May 25, 2011 14:54
I made a decision, and I'm going through with it. For the last three days though, I've been so tired all day... just exhausted. I've had little motivation to leave the house, even to just leave my bed. I finally saw one of my roommates for the first time today in probably 3 weeks, and I'm ok with that. Too bad it couldn't have been longer really. So now, I'm trying to figure out where to go. I'm scared out of my mind. Am I really ready to leave the east coast? I've been in North Carolina for 2 years, am I ready to just pick up and move what I can wherever? I ended my stability, I thought I wanted a change.. well, I do want a change, and I want it now. I don't want to have to sit around for 2 months and figure out where to go and what to do. Besides, I need a job now.. who is going to hire me for 2 months?? Not that at the time of hiring they would need to know it's only 2 months.. I don't know what else to do...
I'll admit it: I'm scared.
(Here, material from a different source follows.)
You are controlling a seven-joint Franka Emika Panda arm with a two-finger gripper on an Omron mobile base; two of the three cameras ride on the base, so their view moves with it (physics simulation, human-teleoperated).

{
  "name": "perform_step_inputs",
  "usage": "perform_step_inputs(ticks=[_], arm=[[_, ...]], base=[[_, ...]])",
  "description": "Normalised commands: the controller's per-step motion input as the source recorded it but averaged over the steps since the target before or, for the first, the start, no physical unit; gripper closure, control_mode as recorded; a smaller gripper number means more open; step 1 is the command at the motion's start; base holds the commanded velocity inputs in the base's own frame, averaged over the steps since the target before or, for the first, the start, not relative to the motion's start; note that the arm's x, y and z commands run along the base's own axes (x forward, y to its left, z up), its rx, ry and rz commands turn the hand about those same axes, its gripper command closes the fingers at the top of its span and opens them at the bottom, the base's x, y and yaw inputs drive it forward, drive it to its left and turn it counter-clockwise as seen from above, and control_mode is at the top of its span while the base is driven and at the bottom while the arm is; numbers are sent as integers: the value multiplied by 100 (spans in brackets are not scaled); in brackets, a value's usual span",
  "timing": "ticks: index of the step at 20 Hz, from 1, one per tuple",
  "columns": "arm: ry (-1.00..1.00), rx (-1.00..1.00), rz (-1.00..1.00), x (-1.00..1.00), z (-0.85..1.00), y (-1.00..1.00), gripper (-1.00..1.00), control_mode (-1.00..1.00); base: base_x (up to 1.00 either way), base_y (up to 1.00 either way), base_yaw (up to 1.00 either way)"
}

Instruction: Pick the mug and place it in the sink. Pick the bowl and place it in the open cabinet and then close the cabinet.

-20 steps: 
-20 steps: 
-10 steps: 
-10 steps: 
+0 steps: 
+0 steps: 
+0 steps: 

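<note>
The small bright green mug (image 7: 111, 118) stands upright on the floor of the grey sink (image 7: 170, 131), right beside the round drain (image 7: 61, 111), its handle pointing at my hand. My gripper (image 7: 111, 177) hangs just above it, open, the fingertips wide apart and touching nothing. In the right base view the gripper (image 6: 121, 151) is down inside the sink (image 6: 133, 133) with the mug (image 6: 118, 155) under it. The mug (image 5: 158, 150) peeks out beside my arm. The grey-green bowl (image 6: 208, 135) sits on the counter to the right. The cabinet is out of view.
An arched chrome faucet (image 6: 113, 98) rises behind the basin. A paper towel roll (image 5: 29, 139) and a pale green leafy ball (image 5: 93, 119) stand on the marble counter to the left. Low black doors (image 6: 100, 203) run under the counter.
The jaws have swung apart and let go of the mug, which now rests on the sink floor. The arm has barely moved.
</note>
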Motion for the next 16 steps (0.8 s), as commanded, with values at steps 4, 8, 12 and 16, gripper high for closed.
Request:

I don't know where I'm going, if I can take my dog with me, or what I'm going to do once I get there. Again. Was ending the engagement really the right thing to do? The hardest part of it for me is not knowing day-to-day things.. that's the worst. And knowing that I'm not going to have someone to text or talk to whenever I want. I know he told me I can always talk to him or whatever, but that just feels strange to me, especially a couple days after. Ugh. I wish I had something to do besides just sit here and contemplate my future.